[[ Dataset records open ]]
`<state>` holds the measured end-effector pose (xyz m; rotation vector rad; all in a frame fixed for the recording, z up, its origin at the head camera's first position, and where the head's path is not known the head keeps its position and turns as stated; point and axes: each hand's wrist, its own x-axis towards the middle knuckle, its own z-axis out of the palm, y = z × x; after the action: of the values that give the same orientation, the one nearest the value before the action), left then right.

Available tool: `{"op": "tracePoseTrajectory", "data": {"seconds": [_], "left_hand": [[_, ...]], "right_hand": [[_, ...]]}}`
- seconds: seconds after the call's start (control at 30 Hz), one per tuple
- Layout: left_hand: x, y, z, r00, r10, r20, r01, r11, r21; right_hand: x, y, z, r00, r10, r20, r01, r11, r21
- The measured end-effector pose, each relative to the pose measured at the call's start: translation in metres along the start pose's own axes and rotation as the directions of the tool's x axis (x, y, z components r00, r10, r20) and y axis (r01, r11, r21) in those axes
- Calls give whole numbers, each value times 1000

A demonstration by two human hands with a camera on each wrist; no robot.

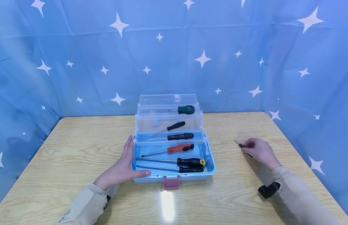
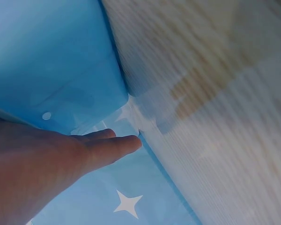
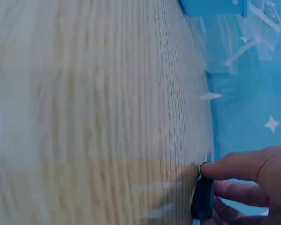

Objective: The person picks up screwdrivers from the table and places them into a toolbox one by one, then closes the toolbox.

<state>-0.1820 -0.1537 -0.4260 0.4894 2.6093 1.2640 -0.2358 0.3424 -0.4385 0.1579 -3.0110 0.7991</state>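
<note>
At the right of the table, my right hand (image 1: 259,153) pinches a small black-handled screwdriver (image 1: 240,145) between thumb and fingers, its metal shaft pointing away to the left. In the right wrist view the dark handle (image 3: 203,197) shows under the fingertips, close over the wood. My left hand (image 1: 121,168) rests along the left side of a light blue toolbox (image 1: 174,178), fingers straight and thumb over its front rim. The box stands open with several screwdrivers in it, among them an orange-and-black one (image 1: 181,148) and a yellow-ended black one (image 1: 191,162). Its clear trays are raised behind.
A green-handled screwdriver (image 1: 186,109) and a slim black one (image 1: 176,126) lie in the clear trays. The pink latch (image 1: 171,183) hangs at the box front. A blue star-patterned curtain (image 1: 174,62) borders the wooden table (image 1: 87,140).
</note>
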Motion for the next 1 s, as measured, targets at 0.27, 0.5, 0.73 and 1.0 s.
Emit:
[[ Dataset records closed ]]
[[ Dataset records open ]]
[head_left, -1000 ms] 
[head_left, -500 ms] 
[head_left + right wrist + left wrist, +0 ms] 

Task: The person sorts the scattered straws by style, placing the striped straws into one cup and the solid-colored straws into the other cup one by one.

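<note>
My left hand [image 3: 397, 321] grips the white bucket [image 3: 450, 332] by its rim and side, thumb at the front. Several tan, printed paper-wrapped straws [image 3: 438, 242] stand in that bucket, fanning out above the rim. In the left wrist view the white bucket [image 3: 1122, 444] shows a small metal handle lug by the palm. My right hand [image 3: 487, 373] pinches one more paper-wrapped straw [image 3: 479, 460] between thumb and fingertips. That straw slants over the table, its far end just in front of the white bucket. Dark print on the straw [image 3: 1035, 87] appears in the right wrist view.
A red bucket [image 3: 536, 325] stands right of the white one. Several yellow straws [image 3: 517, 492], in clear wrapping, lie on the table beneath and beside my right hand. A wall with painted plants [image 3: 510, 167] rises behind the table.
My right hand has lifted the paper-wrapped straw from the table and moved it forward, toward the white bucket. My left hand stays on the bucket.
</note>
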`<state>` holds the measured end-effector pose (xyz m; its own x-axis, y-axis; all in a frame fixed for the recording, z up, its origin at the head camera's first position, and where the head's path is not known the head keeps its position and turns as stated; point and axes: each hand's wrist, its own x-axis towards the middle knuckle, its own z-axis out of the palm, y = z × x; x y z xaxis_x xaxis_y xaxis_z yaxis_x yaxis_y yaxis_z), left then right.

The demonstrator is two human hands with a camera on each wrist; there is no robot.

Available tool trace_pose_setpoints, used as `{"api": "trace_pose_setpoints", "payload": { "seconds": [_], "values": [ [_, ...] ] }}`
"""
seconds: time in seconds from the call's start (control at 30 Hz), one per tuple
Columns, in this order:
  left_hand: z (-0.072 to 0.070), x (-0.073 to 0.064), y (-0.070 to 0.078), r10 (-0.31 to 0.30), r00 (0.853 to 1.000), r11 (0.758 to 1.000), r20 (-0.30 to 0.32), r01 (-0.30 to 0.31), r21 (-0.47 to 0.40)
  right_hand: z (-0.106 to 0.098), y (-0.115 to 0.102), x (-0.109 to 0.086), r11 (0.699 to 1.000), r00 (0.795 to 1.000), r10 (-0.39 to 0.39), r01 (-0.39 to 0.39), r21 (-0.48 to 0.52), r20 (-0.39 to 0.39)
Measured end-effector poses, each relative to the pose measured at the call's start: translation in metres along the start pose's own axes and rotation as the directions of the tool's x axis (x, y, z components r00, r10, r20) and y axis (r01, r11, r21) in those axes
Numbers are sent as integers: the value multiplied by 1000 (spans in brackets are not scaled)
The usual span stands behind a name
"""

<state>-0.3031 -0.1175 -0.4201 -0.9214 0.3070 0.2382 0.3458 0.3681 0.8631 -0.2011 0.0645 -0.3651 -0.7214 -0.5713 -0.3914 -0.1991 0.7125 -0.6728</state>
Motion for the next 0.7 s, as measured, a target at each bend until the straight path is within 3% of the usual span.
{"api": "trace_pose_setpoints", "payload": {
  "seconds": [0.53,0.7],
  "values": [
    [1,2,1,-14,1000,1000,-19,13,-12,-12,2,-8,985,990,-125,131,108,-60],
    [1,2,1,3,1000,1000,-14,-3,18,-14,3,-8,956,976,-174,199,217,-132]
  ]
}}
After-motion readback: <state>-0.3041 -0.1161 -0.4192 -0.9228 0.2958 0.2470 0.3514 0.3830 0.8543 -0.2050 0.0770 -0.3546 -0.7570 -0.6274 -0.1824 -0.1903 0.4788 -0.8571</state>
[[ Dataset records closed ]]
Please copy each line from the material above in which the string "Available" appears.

**Solution for this task:**
Available tool: `{"op": "tracePoseTrajectory", "data": {"seconds": [_], "left_hand": [[_, ...]], "right_hand": [[_, ...]]}}`
Available tool trace_pose_setpoints, used as `{"api": "trace_pose_setpoints", "payload": { "seconds": [_], "values": [ [_, ...] ] }}`

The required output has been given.